Don't get me wrong though Sunday was a great day and we saw plenty of golf but be prepared to be barged out of the way on the greens.


----------



## Golfmmad (Dec 8, 2014)

I'd agree with others and go for one day and watch the rest on the tv. I think you have to be lucky to be following the actual winner. Whereas, watching it unfold on the box...............

Wentworth is a victim of its own success, as there are so many spectators nowadays. I've been going since Volvo were the sponsors and year on year there are more people enjoying a great spectator event.

Last year for the first time I went to the Pro-am day, which was great and more comfortable with less crowds and being able to get closer to the players.
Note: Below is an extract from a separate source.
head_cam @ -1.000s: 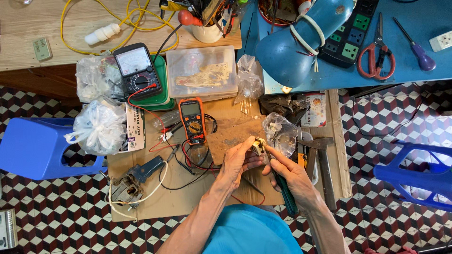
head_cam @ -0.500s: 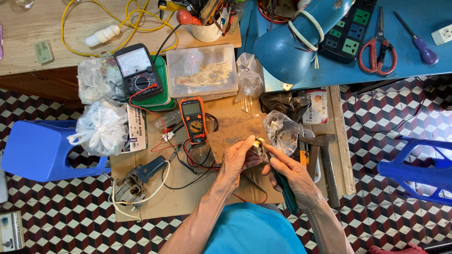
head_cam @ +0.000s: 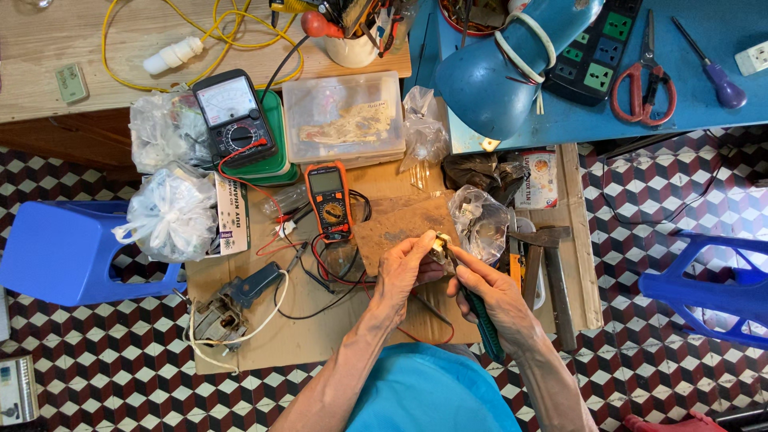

Enjoy, whichever way you choose! :thup:


----------



## PhilTheFragger (Dec 8, 2014)

If going on the Sunday then fork out for some grandstand tickets for the 18th
Spend the morning out on the course following whoever you like, then around lunchtime start walking the course up to the 18th and take your seats.

Then watch the players come home in comfort and with the big screens you can follow what else is happening on the course.

Having gone on the Sunday with 70 + year old father in law and suffered the cramming on the last group, it takes a lot off the enjoyment of the day.

We now go on the Wednesday at the pro am
Very relaxed and can recommend


----------



## Tongo (Dec 8, 2014)

Me and my old man are planning on going but were thinking about Thursday or Friday. What are those days like in terms of crowds etc?


----------



## PhilTheFragger (Dec 8, 2014)

Tongo said:



			Me and my old man are planning on going but were thinking about Thursday or Friday. What are those days like in terms of crowds etc?
		
Click to expand...

You'll have no problems either day, it's Sunday that's rammed .
If you have a BMW you can park on site otherwise there is a park n ride system in operation


----------



## golfsaint (Dec 8, 2014)

Friday is best day as the whole field our still out there and less busy, then play and watch over the weekend -Best off both worlds


----------



## Ethan (Dec 8, 2014)

Depends what you want. If you want to see players hit the ball close up, then pro-am day or Thursday is great. If you want to experience the drama of the finish, then Sunday. Personally I think you see the drama unfold better on TV and I just want to see the big guys hit the ball so I usually go to the pro-am or Thursday. A few years back I followed Stenson around on Thursday and it was great. Had plenty of chances to see him propel his ball miles down the fairway with his 3 wood and miles sideways with his driver. 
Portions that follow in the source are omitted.